Start of Data segment
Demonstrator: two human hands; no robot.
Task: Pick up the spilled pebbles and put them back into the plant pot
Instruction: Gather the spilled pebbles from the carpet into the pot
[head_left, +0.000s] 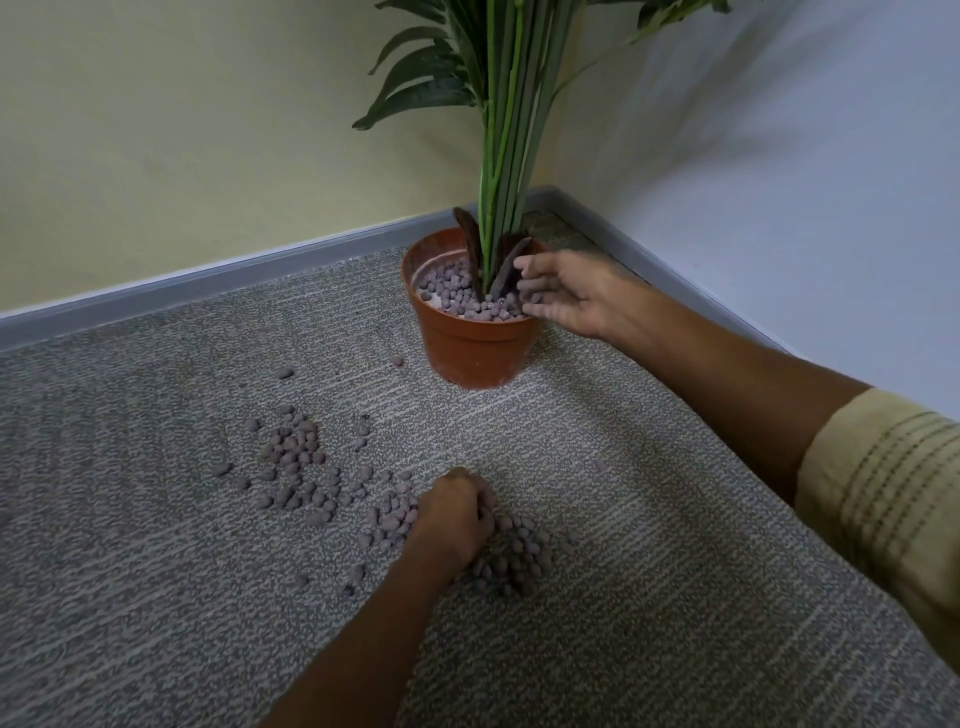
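Terracotta-orange plastic plant pot (475, 348); greyish-purple round pebbles (296, 467); grey-and-cream flecked carpet floor (623, 571); pale yellow wall (182, 130); beige sleeve with dark thin stripes (883, 467); green plant leaves (441, 67).

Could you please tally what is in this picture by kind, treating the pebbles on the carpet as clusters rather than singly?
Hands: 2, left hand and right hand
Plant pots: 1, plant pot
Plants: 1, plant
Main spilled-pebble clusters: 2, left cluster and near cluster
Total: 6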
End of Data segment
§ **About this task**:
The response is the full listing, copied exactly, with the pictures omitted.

§ **Output of the task**:
Demonstrator: two human hands; no robot.
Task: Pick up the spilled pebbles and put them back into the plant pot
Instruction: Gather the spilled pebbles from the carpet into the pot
[head_left, +0.000s] 
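Terracotta-orange plastic plant pot (475, 348); greyish-purple round pebbles (296, 467); grey-and-cream flecked carpet floor (623, 571); pale yellow wall (182, 130); beige sleeve with dark thin stripes (883, 467); green plant leaves (441, 67).

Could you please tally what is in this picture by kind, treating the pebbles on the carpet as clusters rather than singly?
Hands: 2, left hand and right hand
Plant pots: 1, plant pot
Plants: 1, plant
Main spilled-pebble clusters: 2, left cluster and near cluster
Total: 6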

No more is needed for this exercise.